→ Activity
Copy every line that holds the string "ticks" from the data below.

────────────────

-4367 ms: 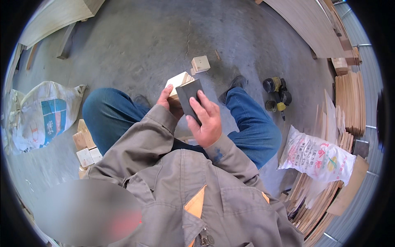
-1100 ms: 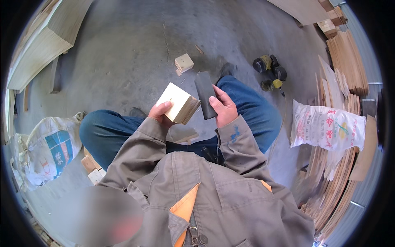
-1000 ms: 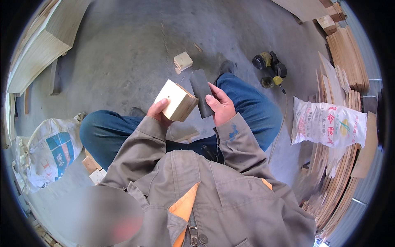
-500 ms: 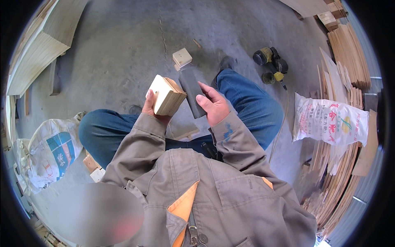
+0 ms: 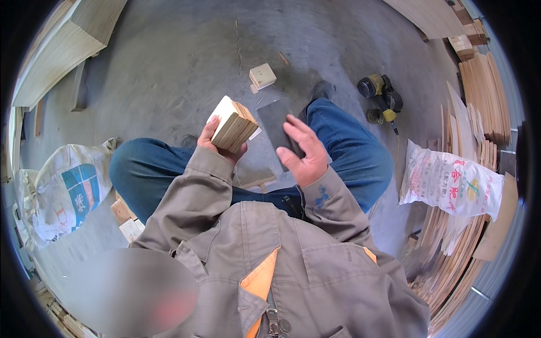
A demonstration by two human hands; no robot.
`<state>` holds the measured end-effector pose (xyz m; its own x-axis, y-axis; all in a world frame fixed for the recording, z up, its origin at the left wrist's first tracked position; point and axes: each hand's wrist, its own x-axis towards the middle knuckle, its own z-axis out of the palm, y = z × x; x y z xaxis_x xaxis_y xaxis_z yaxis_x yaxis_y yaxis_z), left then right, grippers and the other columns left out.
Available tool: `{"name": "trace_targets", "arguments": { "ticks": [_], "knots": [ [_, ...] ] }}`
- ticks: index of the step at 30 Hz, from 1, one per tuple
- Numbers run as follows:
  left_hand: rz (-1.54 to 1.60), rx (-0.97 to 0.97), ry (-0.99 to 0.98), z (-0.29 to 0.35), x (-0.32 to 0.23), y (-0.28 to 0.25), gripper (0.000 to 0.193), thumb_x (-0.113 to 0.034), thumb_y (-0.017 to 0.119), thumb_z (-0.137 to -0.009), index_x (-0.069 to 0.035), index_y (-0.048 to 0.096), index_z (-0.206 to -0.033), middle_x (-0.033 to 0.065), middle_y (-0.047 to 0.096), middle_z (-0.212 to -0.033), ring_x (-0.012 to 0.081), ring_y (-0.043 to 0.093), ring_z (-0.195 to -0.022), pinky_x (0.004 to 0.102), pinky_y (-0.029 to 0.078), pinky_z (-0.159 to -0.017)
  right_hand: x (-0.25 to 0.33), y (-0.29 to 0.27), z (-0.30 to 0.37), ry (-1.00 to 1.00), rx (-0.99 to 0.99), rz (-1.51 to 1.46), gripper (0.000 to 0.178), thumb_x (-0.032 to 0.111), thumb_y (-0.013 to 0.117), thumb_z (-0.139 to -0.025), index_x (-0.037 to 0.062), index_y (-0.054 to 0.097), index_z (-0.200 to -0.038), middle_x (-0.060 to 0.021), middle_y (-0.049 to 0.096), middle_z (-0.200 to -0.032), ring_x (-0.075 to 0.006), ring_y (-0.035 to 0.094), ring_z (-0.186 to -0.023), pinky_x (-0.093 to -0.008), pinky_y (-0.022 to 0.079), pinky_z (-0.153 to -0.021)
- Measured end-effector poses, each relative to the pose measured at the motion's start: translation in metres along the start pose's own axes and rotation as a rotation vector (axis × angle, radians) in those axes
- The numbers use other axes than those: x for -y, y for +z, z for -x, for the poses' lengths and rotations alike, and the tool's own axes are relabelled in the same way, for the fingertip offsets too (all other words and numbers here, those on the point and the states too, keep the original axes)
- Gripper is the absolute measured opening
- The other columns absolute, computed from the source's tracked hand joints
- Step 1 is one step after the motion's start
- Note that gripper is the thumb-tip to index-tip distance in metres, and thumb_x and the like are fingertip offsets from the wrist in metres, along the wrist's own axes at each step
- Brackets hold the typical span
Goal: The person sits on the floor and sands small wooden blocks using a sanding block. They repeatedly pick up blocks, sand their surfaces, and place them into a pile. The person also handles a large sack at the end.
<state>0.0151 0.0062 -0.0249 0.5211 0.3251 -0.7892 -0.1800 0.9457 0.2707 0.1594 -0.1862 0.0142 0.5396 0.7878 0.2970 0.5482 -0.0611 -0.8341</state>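
Note:
My left hand (image 5: 213, 137) is closed round a stack of small, squarish plywood pieces (image 5: 234, 125) with a pale top face and layered edges. The stack is tilted, its far side facing up and left. To its right is a dark grey, flat oblong block (image 5: 271, 125). My right hand (image 5: 305, 151) grips the block from the right, with thumb and fingers parted across its face and edge. The palm side of the grip is hidden. The block and the plywood stack are close together but apart.
Beyond my hands, a small wooden block (image 5: 262, 75) lies on the concrete floor. A yellow and black power tool (image 5: 381, 97) is at the right. Wood strips (image 5: 451, 265) are piled under a white printed sack (image 5: 451, 179). Another sack (image 5: 70, 188) and large boards (image 5: 67, 50) are at the left.
The grey block has turned so that more of its broad face shows, and my right fingers now spread further over it. My left hand still holds the plywood stack. The view has shifted slightly.

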Motion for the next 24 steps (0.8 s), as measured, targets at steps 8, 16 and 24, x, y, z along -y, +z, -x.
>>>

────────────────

→ Answer
Available tool: `{"name": "trace_targets", "arguments": { "ticks": [_], "knots": [ [_, ...] ] }}`
- ticks: index of the step at 30 Hz, from 1, one per tuple

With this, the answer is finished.